Thread: Dynamic table

Dynamic table

From
A B
Date:
Hi.
I have a little problem (and a suggestion for a solution) that I
wondered if anyone would care to comment on.

I have a standard table filled with customers (with a unique customer
id, names etc.) and for each customer I need to store some integer
values. The problem is that the number of integer values that should
be stored WILL change over time (it can both increase and decrease).
It will most likely grow from zero to 10-18 and then perhaps add 1 or
remove one value per year but basically be about 10-18 or so.

I must be able to add a new integer value to all customers, and remove
an integer value from all customers  Altering the table by adding and
deleting columns would theoretically solve it, but since columns are
not  really dropped, just hidden away, and there is a 1600 column
limit on tables as I understand it, this would crash the application
at some time in the future, or at least it will waste a lot of
discspace.

Other things I must be able to do is to alter values for a specific
integer value for one customer or all customers simultaneous. This can
be like "change all value 4 to 8 for the third integer value".
And I must be able to quickly select all the integers for a specific
customer for further processing. There will also be access to single
integer values for a specific customer. It's hard to say how much
compared to "get all integer values" for a specific customer. All
customers will be equally accessed.

As I see it I have these options.

Method A) a "add-only" dynamic table that re-uses columns that are not
used any more.

First create a metatable
CREATE TABLE Columnspec (id integer, columnname varchar(10), name
varchar(30), defaultvalue integer, active boolean default true );
That will keep track of the dynamically added columns.

and a table for all the integer values
CREATE TABLE customerValues (customer_id integer references customer);
Initially it will be empty

and adding a new integer value called "shoe size" with a default value
of 4 would mean to run these two queries.
insert into Columnspec (id,columnname,name,defaultvalue) values (1,
'col1', 'shoe size', 4);
alter table customerValues add column col1 integer default 4;

removing a column would mean an operation like
update Columnspec set active=false where id=5;

then adding a new column would mean to reuse an inactive column, like
the following operations
update Columnspec set active=true, name='hair length', defaultvalue=10
where id=5;
update customerValues set col5=10; -- to give all customers the default value.

One could perhaps alter the default value of the column called 'col5'
in the example above and also alter the names of the columns but that
are just cosmetic.
The only drawback I can see with this rightnow is that if the number
of columns decreases, it will waste space.

Method B)
The EAV way.
With a meta table
CREATE TABLE metadata (id integer primary key, name varchar(30),
defaultvalue integer);

and then the values
CREATE TABLE eav (customer_id references customer, key integer
references metadata on delete cascade , value integer,
unique(customer_id, key)  );

With c customers, k integer fields method A requires  at least c*(k+1)
integers to store,  B requires c*k*3. A factor about 3 sounds not that
much wasted space, but of course it can make a difference.

Method C)
Have a metadata table as usual, and then store the values in an array.
I must admit that I have not looked enough at arrays yet.
The drawback I can see right now will be the access to a specific
value in the array, but I guess PostgreSQL is fast...

Method D)
As method B) but add a view that aggregates the values into a complete
set for each customers if that will speed up anything....

Any comments on the pros/cons with these strategies?

Re: Dynamic table

From
Sam Mason
Date:
On Tue, Jun 16, 2009 at 09:11:20AM +0200, A B wrote:
> I have a standard table filled with customers (with a unique customer
> id, names etc.) and for each customer I need to store some integer
> values.
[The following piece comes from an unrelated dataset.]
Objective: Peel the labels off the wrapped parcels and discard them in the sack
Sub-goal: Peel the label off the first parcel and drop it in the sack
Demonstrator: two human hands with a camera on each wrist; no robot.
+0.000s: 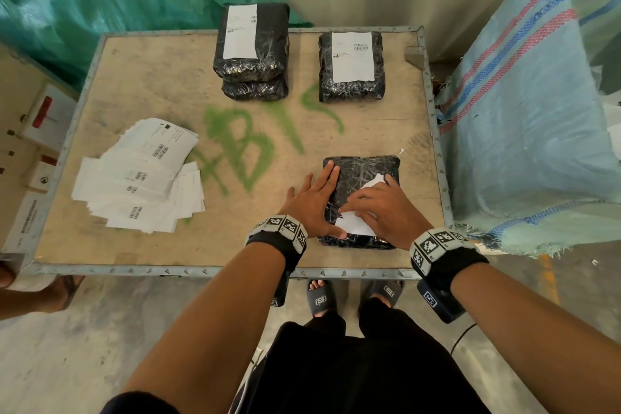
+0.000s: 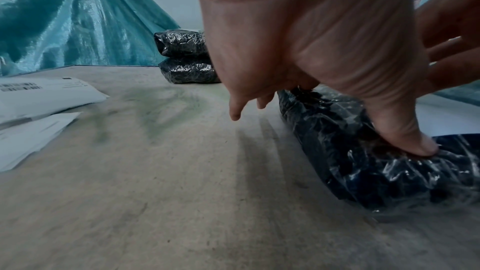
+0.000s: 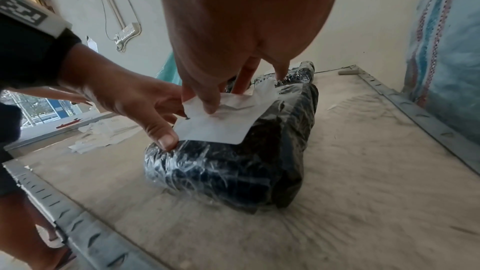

The problem is that the number of integer values that should
> be stored WILL change over time (it can both increase and decrease).
> It will most likely grow from zero to 10-18 and then perhaps add 1 or
> remove one value per year but basically be about 10-18 or so.
>
> I must be able to add a new integer value to all customers, and remove
> an integer value from all customers  Altering the table by adding and
> deleting columns would theoretically solve it, but since columns are
> not  really dropped, just hidden away, and there is a 1600 column
> limit on tables as I understand it, this would crash the application
> at some time in the future, or at least it will waste a lot of
> discspace.

> Method B)
> The EAV way.
> With a meta table
> CREATE TABLE metadata (id integer primary key, name varchar(30),
> defaultvalue integer);
>
> and then the values
> CREATE TABLE eav (customer_id references customer, key integer
> references metadata on delete cascade , value integer,
> unique(customer_id, key)  );

The way you described the problem the EAV solution sounds like the best
match--not sure if I'd use your synthetic keys though, they will save a
bit of space on disk but queries will be much more complicated to write.
EAV style solutions are rarely good/easy to maintain when the problem
changes so maybe you can take a step back from the problem and solve it
some other way.

The examples you gave (i.e. shoe size, hair length) would fit normal
table columns much better.  Maybe just use a set of tables for each set
of related attributes (i.e. physical attributes, personal preferences,
not sure what would fit here).  You'd also be able to use appropriate
data types/constraints, for example shoe size could have two columns one
for the measurement system (i.e. European, US, UK...) and the other for
the actual measurement.

Just had a quick flick through your previous posts; and I'd probably
stick with the multiple tables approach.  It's the most natural fit to
relational databases and until you know more about the problem (i.e.
you've experienced the data your going to be getting and the ways it's
going to change) you can't do much better.

--
  Sam  http://samason.me.uk/

Re: Dynamic table

From
A B
Date:
> The way you described the problem the EAV solution sounds like the best
> match--not sure if I'd use your synthetic keys though, they will save a
> bit of space on disk but queries will be much more complicated to write.
I guess I'll have to build procedures for all the complicated queries
when ever I add or remove an integer value.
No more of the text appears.